Célèbre auteur des monologues du vagin (un incontournable, surtout à voir au théâtre!
Pour un autre regard sur la femme, à la fois tendre, comique, incisif, percutant!), au travers d'un corps parfait, Eve Ensler nous décrit le parcours de différentes femmes et la relation qu'elles entretiennent avec leur propre corps.

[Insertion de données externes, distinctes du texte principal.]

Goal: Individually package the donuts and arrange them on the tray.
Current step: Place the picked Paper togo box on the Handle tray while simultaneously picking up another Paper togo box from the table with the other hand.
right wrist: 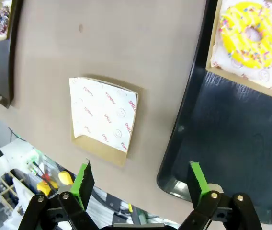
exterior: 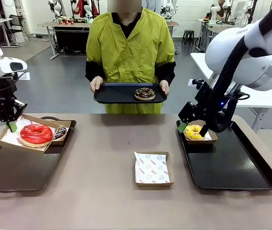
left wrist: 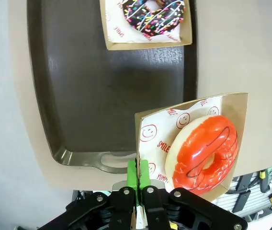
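My left gripper (exterior: 10,125) (left wrist: 138,176) is shut on the corner of a cardboard tray (left wrist: 153,129) that holds the glossy red donut (exterior: 36,134) (left wrist: 205,153), tilted over the left black tray (exterior: 16,172). A dark chocolate sprinkled donut (exterior: 61,132) (left wrist: 153,14) lies in its own cardboard tray on that black tray. The yellow-sprinkled donut (exterior: 194,132) (right wrist: 251,33) sits in a cardboard tray on the right black tray (exterior: 236,167) (right wrist: 232,139). My right gripper (exterior: 192,128) (right wrist: 141,175) hangs open just above it, holding nothing.
An empty cardboard tray (exterior: 153,168) (right wrist: 102,115) with printed white paper lies mid-table. Across the table a person holds a black tray (exterior: 112,93) with a chocolate donut (exterior: 144,93) on it. A white table stands at the far right.
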`<state>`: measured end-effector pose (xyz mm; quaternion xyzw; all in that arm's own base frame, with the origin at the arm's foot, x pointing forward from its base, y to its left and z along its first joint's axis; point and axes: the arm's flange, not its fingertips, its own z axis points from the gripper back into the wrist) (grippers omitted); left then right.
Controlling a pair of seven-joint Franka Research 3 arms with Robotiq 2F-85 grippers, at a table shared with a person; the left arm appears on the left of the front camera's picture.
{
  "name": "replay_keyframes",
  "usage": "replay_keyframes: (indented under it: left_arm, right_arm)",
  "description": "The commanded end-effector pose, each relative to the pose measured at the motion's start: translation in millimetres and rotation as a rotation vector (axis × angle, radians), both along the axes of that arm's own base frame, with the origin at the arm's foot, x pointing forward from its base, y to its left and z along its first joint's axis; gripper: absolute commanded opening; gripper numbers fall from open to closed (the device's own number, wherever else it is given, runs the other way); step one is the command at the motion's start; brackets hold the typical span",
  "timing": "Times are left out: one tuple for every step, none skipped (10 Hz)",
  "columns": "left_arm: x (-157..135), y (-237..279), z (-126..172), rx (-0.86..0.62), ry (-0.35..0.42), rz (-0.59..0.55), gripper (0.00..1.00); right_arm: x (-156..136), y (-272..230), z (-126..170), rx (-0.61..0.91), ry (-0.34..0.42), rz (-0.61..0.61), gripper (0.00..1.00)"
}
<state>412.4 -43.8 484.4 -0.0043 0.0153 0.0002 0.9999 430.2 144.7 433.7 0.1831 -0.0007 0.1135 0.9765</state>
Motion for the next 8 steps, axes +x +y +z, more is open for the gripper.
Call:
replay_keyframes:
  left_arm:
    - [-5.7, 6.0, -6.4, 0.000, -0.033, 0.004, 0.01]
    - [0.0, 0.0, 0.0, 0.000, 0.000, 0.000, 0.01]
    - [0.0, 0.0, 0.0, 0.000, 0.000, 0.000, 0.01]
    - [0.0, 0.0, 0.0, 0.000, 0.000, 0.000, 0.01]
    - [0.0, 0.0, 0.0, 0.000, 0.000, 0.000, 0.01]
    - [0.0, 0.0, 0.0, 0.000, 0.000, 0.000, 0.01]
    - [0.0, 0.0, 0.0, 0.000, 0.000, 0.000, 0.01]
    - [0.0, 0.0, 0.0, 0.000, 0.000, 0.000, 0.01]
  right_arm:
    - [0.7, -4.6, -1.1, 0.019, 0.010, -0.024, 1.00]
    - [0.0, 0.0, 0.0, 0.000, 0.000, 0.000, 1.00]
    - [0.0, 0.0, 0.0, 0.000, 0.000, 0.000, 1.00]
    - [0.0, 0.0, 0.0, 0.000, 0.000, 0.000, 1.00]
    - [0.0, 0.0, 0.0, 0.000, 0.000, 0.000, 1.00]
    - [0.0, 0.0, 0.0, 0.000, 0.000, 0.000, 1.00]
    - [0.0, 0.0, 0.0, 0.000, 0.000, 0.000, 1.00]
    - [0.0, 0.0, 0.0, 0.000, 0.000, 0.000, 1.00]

Dans cette société où la femme se doit d'être parfaite, ce livre interroge sur la façon que chacune a d'investir son propre corps. Le chemin de vie de ces femmes témoigne de l'impact de l'expérience de chacune sur sa façon d'appréhender son corps, tyrannie, obsession, indulgence, laisser-aller, emprise, violence... tant d'émois qui signent bien le corps comme le témoin d'une culture, d'une époque, d'une manière de penser. En deçà de l'apparence, c'est bien la question de notre rapport à soi, mais aussi à l'autre et au monde en général dont il est question au travers de notre corps ; et qui renvoie toujours à l'amour (vais-je être aimée avec mon ventre bedonnant?), à la sexualité (ma cellulite est-il un frein au plaisir?), à la féminité (faut-il faire un 36 pour être une femme?), à la maternité, à son identité. La préoccupation majeure des femmes avant même la guerre, la famine ou toute autre misère dans le monde est de perdre du poids, qui selon elles est le seul frein au bonheur. Toutes ont en elles une (ou plusieurs) parties de leur corps, réceptacle de toutes leurs imperfections.
Ce livre est une façon de se détourner de son nombril, tout en étant plus proche et à l'écoute de soi. Il permet, par son humour de ne plus être le bourreau de soi-même et de se libérer des diktats sociaux, « trouver le moyen de survivre sans être mince ou parfaite ».